Mzm.Yer.31:10-12b.13.
Luk.9:43b-45
DALAM hidup ada begitu banyak peristiwa, kisah dan kejadian yang mewarnai perjalanan kehidupan kita.
Salah satunya ketika dipilih dan dipercaya untuk mengemban tugas serta tanggungjawab dalam situasi tertentu.
Kita sangat senang dan gembira serta menganggap hal itu merupakan hal yang berharga dalam hidup kita.
Namun dalam proses pelaksanaannya kebanyakan dari kita sering hanya sungguh-sungguh di awal saja namun dalam pertengahan dan akhir kita malah lari, bersembunyi. Bahkan meninggalkan tugas dan tanggungjawab tersebut.
“Saya benar-benar malu, karena anakku yang sangat saya banggakan sebagai guru di yayasan sekolah yang sangat baik tempat selama hidupku mengabdi, tiba-tiba mundur,” kata seorang bapak
“Rasanya sedih sekali bahwa anakku seakan tidak melihat pelayanan dan pengabdian di sekolah sebagai sebuah kehormatan,” lanjutnya.

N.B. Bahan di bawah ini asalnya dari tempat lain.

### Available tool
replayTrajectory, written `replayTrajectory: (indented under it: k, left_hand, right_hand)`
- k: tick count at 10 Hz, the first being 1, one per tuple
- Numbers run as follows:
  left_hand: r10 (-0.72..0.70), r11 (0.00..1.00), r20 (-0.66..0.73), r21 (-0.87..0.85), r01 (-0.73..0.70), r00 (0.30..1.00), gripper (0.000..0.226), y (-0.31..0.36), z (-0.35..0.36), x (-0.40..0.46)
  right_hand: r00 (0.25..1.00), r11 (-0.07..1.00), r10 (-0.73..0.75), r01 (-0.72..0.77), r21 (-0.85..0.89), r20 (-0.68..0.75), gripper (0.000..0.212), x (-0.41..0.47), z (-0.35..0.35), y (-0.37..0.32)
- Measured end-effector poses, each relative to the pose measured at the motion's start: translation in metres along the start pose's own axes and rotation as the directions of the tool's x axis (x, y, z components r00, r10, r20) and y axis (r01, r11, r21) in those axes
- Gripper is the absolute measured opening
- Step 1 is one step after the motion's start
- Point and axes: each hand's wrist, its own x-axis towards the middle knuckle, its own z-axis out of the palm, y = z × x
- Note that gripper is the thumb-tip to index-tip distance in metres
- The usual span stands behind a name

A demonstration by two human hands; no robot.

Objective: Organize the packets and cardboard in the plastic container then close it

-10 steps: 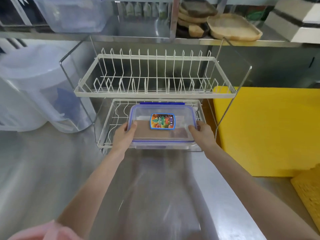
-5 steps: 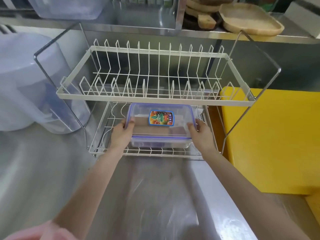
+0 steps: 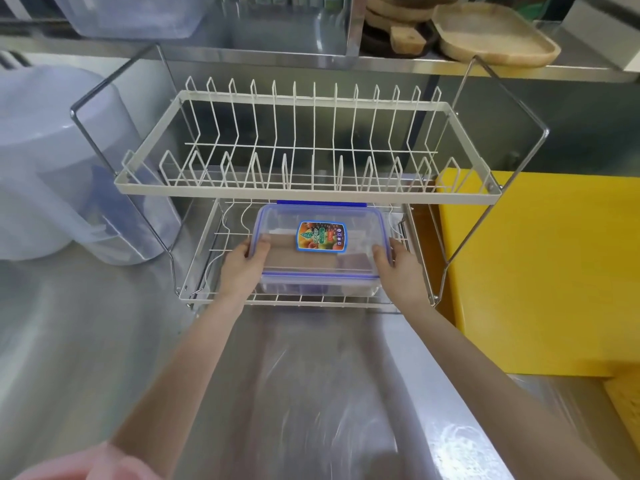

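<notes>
The clear plastic container (image 3: 360, 223) has a blue-rimmed lid on it with a colourful sticker (image 3: 321, 236). It sits inside the lower tier of a white wire dish rack (image 3: 221, 292). Brown cardboard (image 3: 294, 261) and purplish packets (image 3: 353, 263) show through the lid. My left hand (image 3: 242, 268) grips the container's left end. My right hand (image 3: 401, 268) grips its right end.
The rack's upper tier (image 3: 304, 192) overhangs the container. A translucent plastic bin (image 3: 52, 161) stands to the left, a yellow board (image 3: 547, 265) to the right. Wooden trays (image 3: 491, 36) lie on the steel shelf behind. The steel counter (image 3: 311, 393) stretches in front.
Both hands have pushed the container further back into the rack's lower tier, and my view has moved closer to the rack.
</notes>
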Motion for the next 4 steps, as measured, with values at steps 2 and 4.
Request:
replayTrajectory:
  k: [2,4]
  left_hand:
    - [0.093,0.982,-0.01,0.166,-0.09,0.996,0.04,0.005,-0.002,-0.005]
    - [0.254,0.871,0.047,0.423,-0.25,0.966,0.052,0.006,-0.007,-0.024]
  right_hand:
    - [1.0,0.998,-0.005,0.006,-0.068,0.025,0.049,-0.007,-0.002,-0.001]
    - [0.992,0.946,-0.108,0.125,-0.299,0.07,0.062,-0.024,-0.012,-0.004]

“Namun aku tidak sepenuhnya menyalahkan keputusannya, karena pasti dia punya alasan hingga dia memutuskan meninggalkan pengabdiannya sebagai guru di yayasan tersebut,” ujarnya
“Jika ingat semua usahaku hingga dia lulus kuliah lalu menjadi guru di yayasan, rasanya bangga sekali.Apalagi dia seakan meneruskan pengabdianku di yayasan itu,” lanjutnya
“Saya heran di mana kegembiraan dan kebanggaan dia yang dulu dia rasakan, dan selalu dia tunjukkan kepada kami sekeluarga,” katanya
“Menjadi guru dan mendidik anak untuk menemukan nilai dan keindahan hidup itu perlu pengorbanan dan perlu kesabaran,” lanjutnya.
“Maka tidak semua orang bisa bertahan dalam kesulitan, dan tekun dalam pengabdian,” lanjutnya lagi.
Hari ini, Tuhan hendak menyadarkan kita dengan sabda-Nya: “Dengarlah dan camkanlah segala perkataanKu ini: Anak Manusia akan diserahkan ke dalam tangan manusia.”
Sabda ini disampaikan Yesus kepada orang banyak dan murid-murid-Nya untuk melihat kesungguhan hati mereka.
Kita bangga menyebut dan disebut sebagai murid Tuhan.
Namun, kebanyakan dari kita kurang menyadari konsekwensi dengan kebanggaan itu.
Karena kita hanya mau menyenangkan hati dengan menyebut demikian supaya orang mengetahui identitas kita.
Akan tetapi jalan untuk menjadi murid Tuhan, bukan melalui kegembiraan dan kesenangan dan puja puji manusiawi semata. Melainkan dengan percaya dan pengorbanan diri, melewati tantangan, kesulitan dan penderitaan.
Karena dengan cara itu kita berpartisipasi dalam kematian dan kebangkitan Yesus.
Bagaimana dengan diriku?
Apakah aku mau mengikuti Tuhan meski harus melalui jalan penuh derita dan airmata?